What you will do: Keeping pictures out, repeat the lines of the listing below exactly, starting at its first line and finishing with the one that holds "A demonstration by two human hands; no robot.".

Raw data:
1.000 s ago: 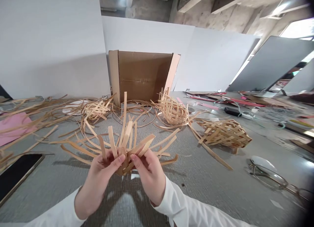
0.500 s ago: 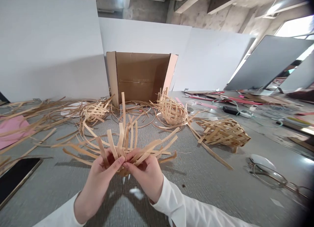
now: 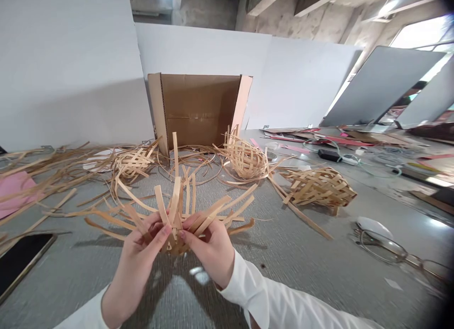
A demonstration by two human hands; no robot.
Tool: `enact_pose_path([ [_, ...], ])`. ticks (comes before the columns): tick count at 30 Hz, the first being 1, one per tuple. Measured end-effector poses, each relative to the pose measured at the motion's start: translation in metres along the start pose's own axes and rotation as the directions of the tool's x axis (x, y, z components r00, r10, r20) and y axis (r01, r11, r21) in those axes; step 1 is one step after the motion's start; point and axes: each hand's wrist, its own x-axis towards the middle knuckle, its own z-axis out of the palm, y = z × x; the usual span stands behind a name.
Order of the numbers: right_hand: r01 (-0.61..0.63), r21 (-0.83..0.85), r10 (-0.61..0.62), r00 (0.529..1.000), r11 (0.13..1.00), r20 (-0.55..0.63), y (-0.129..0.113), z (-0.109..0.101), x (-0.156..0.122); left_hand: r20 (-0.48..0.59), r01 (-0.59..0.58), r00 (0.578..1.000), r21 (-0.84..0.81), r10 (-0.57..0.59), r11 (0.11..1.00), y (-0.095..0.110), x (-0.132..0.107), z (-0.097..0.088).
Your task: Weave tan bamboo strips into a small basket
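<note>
Between my hands is a half-woven basket point(image 3: 173, 246) of pale bamboo strips, its loose ends fanning out to both sides and upward. My left hand point(image 3: 140, 251) pinches strips at its left side, thumb against the weave. On the other side my right hand point(image 3: 210, 248) grips strips near the middle, thumb and fingers pressed together. The thumbs are a little apart, with crossed strips showing between them. The fingers behind the weave are partly hidden. Several long strips stand up in front of the left hand, the tallest point(image 3: 175, 154) near the centre.
Woven pieces lie beyond: one at left point(image 3: 133, 163), one at centre right point(image 3: 246, 158), another at right point(image 3: 321, 189). Loose strips cover the left. A phone point(image 3: 23, 262), glasses point(image 3: 383, 246), a computer mouse point(image 3: 374, 226) and an open cardboard box point(image 3: 200, 106) surround the work.
My thumbs have moved slightly apart, uncovering woven strips between them. My left hand has shifted a little left. The whole view has moved slightly.
</note>
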Motion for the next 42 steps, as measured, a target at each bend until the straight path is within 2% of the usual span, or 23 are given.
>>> enact_pose_path([
  [3,-0.002,0.045,0.001,1.0,0.999,0.019,-0.001,0.001,0.0,-0.035,-0.026,0.999,0.049,0.027,0.998,0.0,0.0,0.0],
  [7,0.015,0.109,-0.019,0.999,0.994,0.037,0.001,0.004,-0.001,0.013,-0.036,0.999,0.098,0.034,0.995,0.001,0.001,0.0],
  [12,0.024,0.111,-0.03,0.998,0.994,0.052,0.002,0.003,0.0,0.023,-0.025,1.0,0.149,0.022,0.989,0.005,0.003,0.0],
  [16,0.024,0.093,-0.033,0.995,0.995,0.093,0.002,0.001,0.0,-0.061,-0.023,0.998,0.113,0.03,0.993,0.008,0.003,0.003],
  [18,0.035,0.063,-0.041,0.994,0.997,0.098,0.003,0.001,0.0,-0.03,-0.005,1.0,0.094,0.008,0.996,0.009,0.003,0.004],
  [21,0.051,0.069,-0.055,0.996,0.996,0.063,0.003,0.001,0.0,0.09,0.033,0.995,0.105,-0.042,0.994,0.01,0.004,0.005],
  [25,0.122,0.055,-0.125,0.991,0.991,0.046,-0.003,0.0,0.0,0.112,0.017,0.993,0.154,-0.035,0.988,0.012,0.002,0.006],
  [28,0.149,0.022,-0.15,0.987,0.989,0.05,-0.007,-0.001,-0.001,0.092,0.001,0.996,0.17,-0.017,0.985,0.011,0.0,0.006],
  [31,0.109,0.089,-0.114,0.992,0.99,0.054,-0.007,0.0,-0.002,0.035,-0.029,0.999,0.156,0.024,0.987,0.006,-0.001,0.004],
  [37,0.121,0.103,-0.117,0.992,0.987,-0.043,0.001,0.0,-0.005,-0.02,-0.01,1.0,0.185,0.014,0.983,-0.005,-0.001,-0.003],
  [42,0.029,0.191,-0.02,0.999,0.981,-0.047,0.004,0.0,-0.003,-0.021,-0.013,1.0,0.187,0.017,0.982,-0.007,0.0,-0.004],
])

Response:
1.000 s ago: 
0.500 s ago: 
now: 
A demonstration by two human hands; no robot.

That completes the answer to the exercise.